**WORK REQUEST**
Take the lines in the listing below from the line with "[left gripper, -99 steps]" up to and including the line with "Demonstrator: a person" and set them down exactly, skipping pictures and adding nothing.
┌─ SOURCE MATERIAL
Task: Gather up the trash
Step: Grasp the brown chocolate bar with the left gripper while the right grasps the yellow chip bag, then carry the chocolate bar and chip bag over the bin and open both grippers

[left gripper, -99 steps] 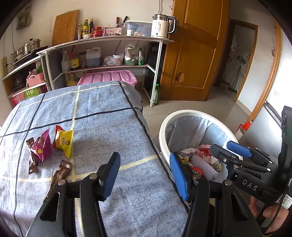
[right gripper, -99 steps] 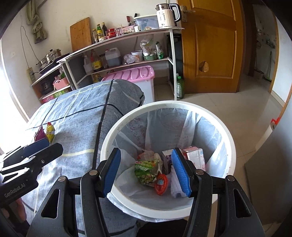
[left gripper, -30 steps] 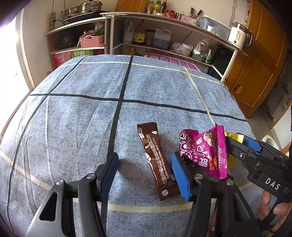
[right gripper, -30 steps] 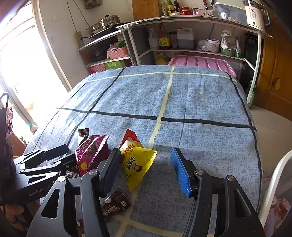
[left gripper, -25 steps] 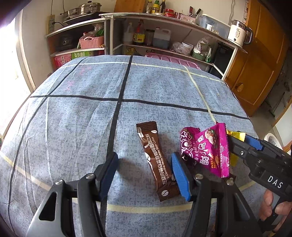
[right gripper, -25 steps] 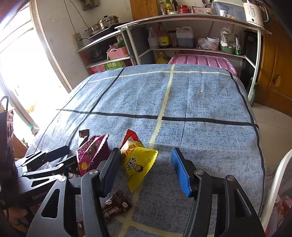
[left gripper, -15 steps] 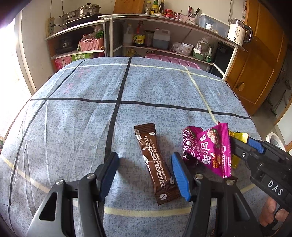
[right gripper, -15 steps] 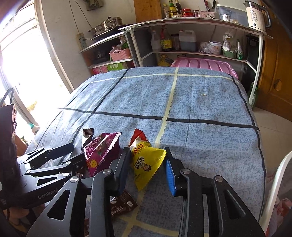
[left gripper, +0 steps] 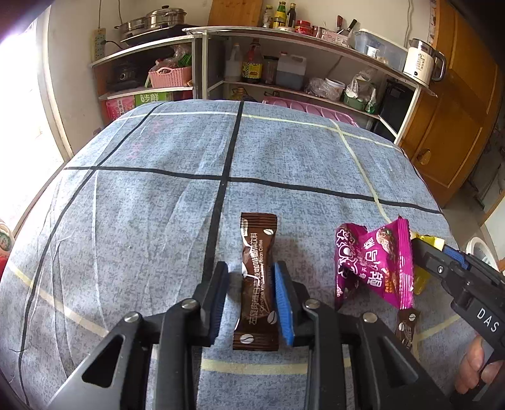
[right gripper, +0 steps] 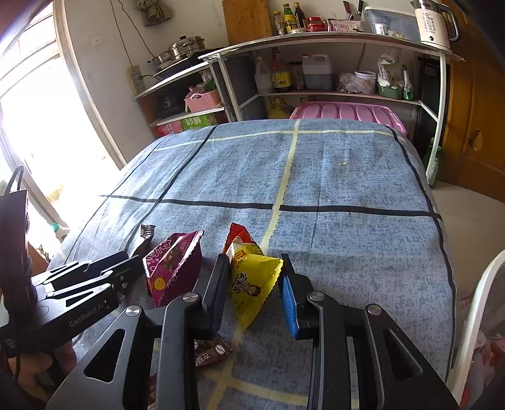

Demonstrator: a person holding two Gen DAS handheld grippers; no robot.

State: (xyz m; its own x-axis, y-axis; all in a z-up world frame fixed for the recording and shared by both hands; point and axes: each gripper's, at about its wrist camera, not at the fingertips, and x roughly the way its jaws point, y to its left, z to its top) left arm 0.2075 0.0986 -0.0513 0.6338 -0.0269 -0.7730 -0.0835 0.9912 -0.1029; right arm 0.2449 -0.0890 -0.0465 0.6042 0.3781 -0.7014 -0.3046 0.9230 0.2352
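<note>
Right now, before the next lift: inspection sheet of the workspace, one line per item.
Surface: blue checked cloth over the table, wrinkled.
Job's things: brown coffee sachet, yellow snack bag, magenta snack bag, another brown sachet near the edge.
Clutter: nothing seen beyond the wrappers.
Grippers: left gripper has just been closing, pads against the brown coffee sachet; right gripper has just been closing, pinching the yellow snack bag.
Cables: a cord on the wall running to the power strip.
Surroundings: shelving with bottles, kettle, wooden door, white bin rim.
</note>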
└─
**ANSWER AREA**
[left gripper, -99 steps] 
[right gripper, -99 steps] 
[left gripper, -30 steps] 
[right gripper, -30 steps] 
[left gripper, -25 steps] 
[right gripper, -25 steps] 
[left gripper, -15 steps] 
[right gripper, -15 steps] 
[left gripper, +0 steps] 
[right gripper, +0 steps] 

Demonstrator: a person holding two Gen DAS handheld grippers; no robot.

The answer has been supplied in full.